Repeat the listing below word for word, stopping after the line that contains "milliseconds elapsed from".

Data extract below:

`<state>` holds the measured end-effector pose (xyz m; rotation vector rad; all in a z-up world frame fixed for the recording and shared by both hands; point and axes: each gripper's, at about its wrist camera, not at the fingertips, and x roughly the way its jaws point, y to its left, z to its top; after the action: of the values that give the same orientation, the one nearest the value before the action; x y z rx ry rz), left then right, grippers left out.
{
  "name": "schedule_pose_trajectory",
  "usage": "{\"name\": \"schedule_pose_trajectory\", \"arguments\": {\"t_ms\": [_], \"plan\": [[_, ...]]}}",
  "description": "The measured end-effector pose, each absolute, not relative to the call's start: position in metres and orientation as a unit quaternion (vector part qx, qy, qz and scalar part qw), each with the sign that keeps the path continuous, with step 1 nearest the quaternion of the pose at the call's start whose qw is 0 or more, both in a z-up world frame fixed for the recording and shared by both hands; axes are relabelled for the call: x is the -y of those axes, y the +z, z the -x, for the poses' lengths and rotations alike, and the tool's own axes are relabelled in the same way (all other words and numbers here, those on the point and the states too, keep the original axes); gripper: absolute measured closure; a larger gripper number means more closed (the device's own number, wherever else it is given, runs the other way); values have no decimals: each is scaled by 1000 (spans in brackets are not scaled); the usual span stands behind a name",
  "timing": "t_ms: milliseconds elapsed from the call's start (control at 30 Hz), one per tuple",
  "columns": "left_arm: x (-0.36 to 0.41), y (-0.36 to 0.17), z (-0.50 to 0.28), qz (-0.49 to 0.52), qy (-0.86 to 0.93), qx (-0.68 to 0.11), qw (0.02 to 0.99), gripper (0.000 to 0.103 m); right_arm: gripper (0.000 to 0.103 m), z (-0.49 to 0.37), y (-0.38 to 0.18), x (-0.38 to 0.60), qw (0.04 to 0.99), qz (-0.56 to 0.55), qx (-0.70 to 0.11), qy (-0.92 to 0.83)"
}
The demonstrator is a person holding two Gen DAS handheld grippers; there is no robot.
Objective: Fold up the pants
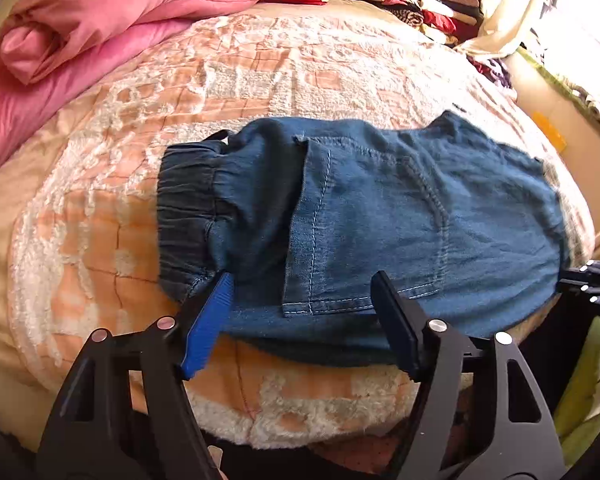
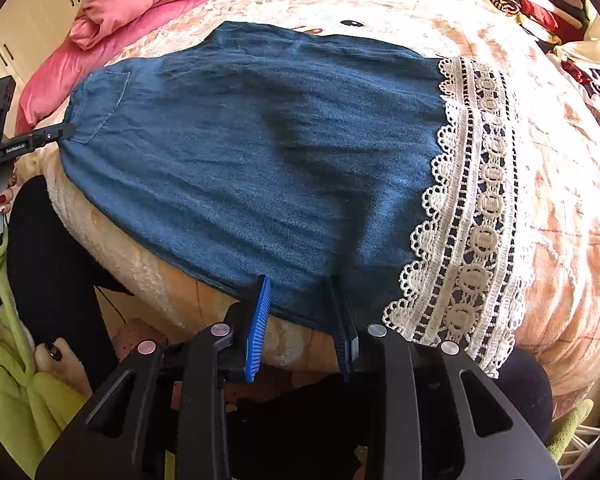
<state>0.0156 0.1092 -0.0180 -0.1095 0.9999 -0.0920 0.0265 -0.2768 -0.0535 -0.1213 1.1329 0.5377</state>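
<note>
The denim pants [image 1: 380, 216] lie flat on the bed's peach blanket [image 1: 100, 208], filling mid-frame in both views, their lace hem [image 2: 472, 208] at the right of the right wrist view. The left claw [image 1: 302, 292] stands wide over the near edge, holding nothing. The right claw [image 2: 300, 292] is narrow, with the near edge between its fingers; whether it pinches the cloth I cannot tell.

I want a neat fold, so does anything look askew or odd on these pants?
Mostly tidy. The pants lie flat, but their near edge overhangs the bed edge, and the waistband is bunched. The lace hem looks intact.
</note>
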Motion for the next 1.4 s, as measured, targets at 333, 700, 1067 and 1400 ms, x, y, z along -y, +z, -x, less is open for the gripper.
{"name": "schedule_pose_trajectory", "arguments": {"t_ms": [333,700,1067,1400], "plan": [[-114,59,-5,62,-27,-405,912,20,62,-49,6,331,868,2,-450,211],[-24,63,-94,50,-147,-397,905,14,57,-142,8,388,871,-124,-447,165],[44,-20,-186,27,-187,-487,853,14,55,-196,-43,385,833,-150,-501,182],[64,-30,-187,-1,-194,-477,857,102,86,-182,-13,368,866,-99,-443,208]]}}
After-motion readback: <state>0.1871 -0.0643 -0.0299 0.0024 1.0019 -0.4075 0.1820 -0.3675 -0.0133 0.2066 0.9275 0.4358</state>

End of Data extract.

■ **Response area**
`<state>` holds the measured end-effector pose (xyz m; rotation vector rad; all in a z-up world frame fixed for the recording and shared by both hands; point and axes: each gripper's, at about its wrist camera, not at the fingertips, and x roughly the way its jaws point, y to its left, z to its top; after the action: of the values that give the same orientation, the one nearest the value before the action; x y z rx ry rz), left then right, grippers left out.
{
  "name": "schedule_pose_trajectory",
  "usage": "{\"name\": \"schedule_pose_trajectory\", \"arguments\": {\"t_ms\": [_], \"plan\": [[_, ...]]}}",
  "description": "The measured end-effector pose, each absolute, not relative to the call's start: position in metres and orientation as a unit quaternion (vector part qx, qy, qz and scalar part qw), each with the sign that keeps the path continuous, with step 1 nearest the quaternion of the pose at the call's start whose qw is 0 or more, both in a z-up world frame fixed for the recording and shared by both hands; axes are relabelled for the call: x is the -y of those axes, y the +z, z the -x, for the poses' lengths and rotations alike, and the tool's own axes are relabelled in the same way (all other words and numbers here, those on the point and the states too, keep the original axes); gripper: absolute measured closure; a larger gripper number means more closed (the device's own number, wherever else it is given, runs the other way); values have no decimals: each is scaled by 1000 (spans in brackets are not scaled); the usual span stands behind a name",
  "timing": "t_ms: milliseconds elapsed from the call's start (control at 30 Hz), one per tuple",

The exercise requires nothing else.